Il progetto “One Belt One Road” arriva in Europa attraverso due corridoi differenti: uno ferroviario e uno marittimo.
Il corridoio ferroviario parte da Xi’an per poi passare da Mosca e arrivare in Germania, dove si snoda verso i porti più importanti del Nord Europa (Amburgo, Rotterdam) e verso la penisola iberica, terminando a Madrid. L’ultima parte del percorso riprende in parte il Corridoio Mediterraneo 3 del progetto TEN-T (Trans-European Networks – Transport, reti di trasporto transeuropee), che parte da Lisbona e arriva a Kiev attraversando tra gli altri anche tutta l’Italia settentrionale. Per rendere praticabile questo percorso, però, sono ancora tante le infrastrutture mancanti; una fra tutte, la Nuova Linea Torino-Lione, i cui tempi di realizzazione si sono notevolmente allungati a causa delle forti proteste da parte dei movimenti No-TAV e che non sembra poter essere ultimata in tempi sufficientemente brevi.

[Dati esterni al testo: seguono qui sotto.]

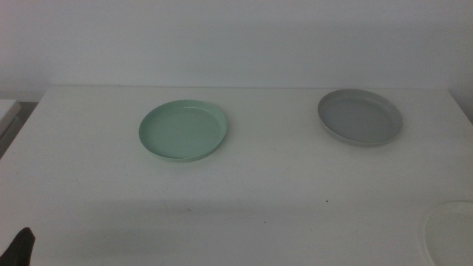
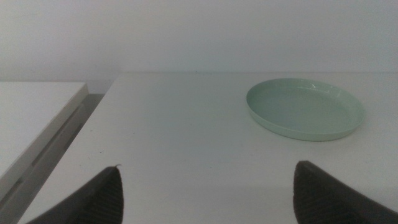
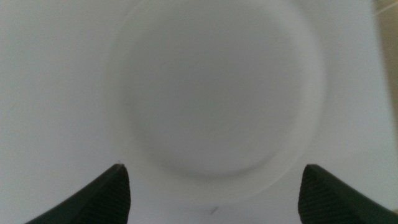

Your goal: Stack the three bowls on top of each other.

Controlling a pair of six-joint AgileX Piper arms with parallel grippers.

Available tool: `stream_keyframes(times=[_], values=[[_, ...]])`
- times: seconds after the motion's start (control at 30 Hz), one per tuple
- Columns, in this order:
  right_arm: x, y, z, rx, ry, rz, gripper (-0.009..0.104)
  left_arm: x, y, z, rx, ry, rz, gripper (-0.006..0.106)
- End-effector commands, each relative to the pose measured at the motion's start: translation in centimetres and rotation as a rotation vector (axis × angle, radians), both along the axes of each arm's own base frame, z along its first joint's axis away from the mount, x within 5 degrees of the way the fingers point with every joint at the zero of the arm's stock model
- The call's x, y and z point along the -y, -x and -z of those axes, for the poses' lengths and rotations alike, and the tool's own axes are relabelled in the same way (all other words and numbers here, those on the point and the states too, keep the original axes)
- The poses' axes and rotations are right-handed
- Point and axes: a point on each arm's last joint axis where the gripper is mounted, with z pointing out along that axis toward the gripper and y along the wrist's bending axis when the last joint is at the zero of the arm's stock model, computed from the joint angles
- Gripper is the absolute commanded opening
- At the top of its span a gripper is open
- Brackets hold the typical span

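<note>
three shallow bowls lie apart on the white table (image 1: pixel 244 192), none stacked on another. the mint green bowl (image 1: pixel 183 131) sits left of the table's middle, upright and empty. the grey bowl (image 1: pixel 360 117) lies well to its right, nearer the far right corner, its rim looking a little tilted toward the camera. the white bowl (image 1: pixel 449 233) is at the near right edge of the middle view, only partly in frame and hard to separate from the pale tabletop.

the left gripper (image 2: pixel 205 199) hangs low above the table's near left part, its two dark fingers (image 2: pixel 93 200) spread wide with nothing between them; the mint green bowl lies ahead of it and off to one side, well apart. in the middle view only a dark tip of this gripper shows at the bottom left corner.

the right gripper (image 3: pixel 211 196) looks straight down on the white bowl, which fills most of its wrist view. its fingers (image 3: pixel 93 198) stand wide apart and hold nothing; whether they touch the bowl's rim cannot be told.
</note>
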Motion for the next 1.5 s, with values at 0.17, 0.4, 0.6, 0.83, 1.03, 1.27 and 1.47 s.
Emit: stream_keyframes(times=[0.17, 0.4, 0.6, 0.83, 1.03, 1.27, 1.47], values=[[6.4, -2.7, 6.6, -0.172, 0.040, 0.005, 0.081, 0.0, 0.0, -0.2, 0.019, -0.002, 0.000, 0.094], [7.6, -4.4, 11.8, -0.272, -0.006, 0.013, 0.064, 0.0, 0.0, -0.2, 0.019, -0.002, 0.000, 0.094], [8.1, -5.0, 14.2, -0.308, -0.014, 0.023, 0.055, 0.0, 0.0, -0.2, 0.019, -0.002, 0.000, 0.094], [8.3, -5.3, 15.5, -0.314, -0.011, 0.018, 0.018, 0.0, 0.0, -0.2, 0.019, -0.002, 0.000, 0.094], [8.3, -5.1, 15.6, -0.335, -0.012, 0.009, -0.003, 0.0, 0.0, -0.2, 0.019, -0.002, 0.000, 0.094], [5.9, -5.6, 12.7, -0.318, 0.005, -0.004, -0.003, 0.0, 0.0, -0.2, 0.019, -0.002, 0.000, 0.094], [-1.4, -8.4, 6.0, -0.168, 0.021, -0.171, -0.003, 0.0, 0.0, -0.2, 0.019, -0.002, 0.000, 0.094]])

Più praticabile sembra invece il percorso marittimo. Dopo aver attraversato il canale di Suez, il corridoio sbuca nel mar Mediterraneo. Qui la Cina, dopo le difficoltà riscontrate nel trovare un accordo con un porto del sud Italia (in particolare quello di Gioia Tauro), ha sfruttato il momento attuale di crisi della Grecia per acquisire attraverso la COSCO (China Ocean Shipping Company) il porto del Pireo ad Atene. Adesso però, i cinesi devono trovare un modo per trasportare le merci da Atene al cuore dell’Europa, ed è qui che si inserisce prepotentemente l’ipotesi di un porto nell’Adriatico o comunque nel nord Italia.
Durante l’incontro di Pechino, Gentiloni ha aperto a tre soluzioni: oltre alle già ipotizzate Trieste e Genova, si è aggiunta Venezia, ognuna con i propri punti di forza ma anche con le proprie problematiche.
Trieste e Venezia, oltre che per un discorso storico (il richiamo a Marco Polo è evidente) sarebbero preferibili rispetto a Genova anche sotto l’aspetto geografico, e potrebbero contare oltretutto su un sostegno reciproco attraverso la NAPA (Associazione dei Porti del Nord Adriatico, che comprende anche Ravenna, Rijeka e Koper). Sono però poco collegate con il continente per quanto concerne il successivo smistamento delle merci, ed inoltre il porto di Venezia, come ricordato dal deputato di MDP Michele Mognato, rischia di vedere drasticamente ridotta la capacità del canale commerciale a discapito di quello per le navi passeggeri.
Genova, dal canto suo, è uno dei principali porti commerciali d’Italia, ed è anche il punto di partenza del Corridoio Reno-Alpi 6 TEN-T che la collega direttamente con i porti del mare del Nord e con i centri economici della Ruhr, in modo da arrivare fino al cuore dell’Europa.
L’Italia deve però fare attenzione anche alla concorrenza proveniente dai Balcani: grazie sempre ad un finanziamento cinese, è in fase avanzata la preparazione di un progetto che colleghi Atene all’Europa centrale attraverso l’asse ferroviario Skopje-Belgrado-Budapest. L’opera dovrebbe costare intorno ai 3 miliardi di euro, e taglierebbe fuori l’Italia da qualsiasi velleità di collaborazione alla Via della Seta.
Un’occasione che l’Italia, in un momento come quello attuale, non può lasciarsi sfuggire.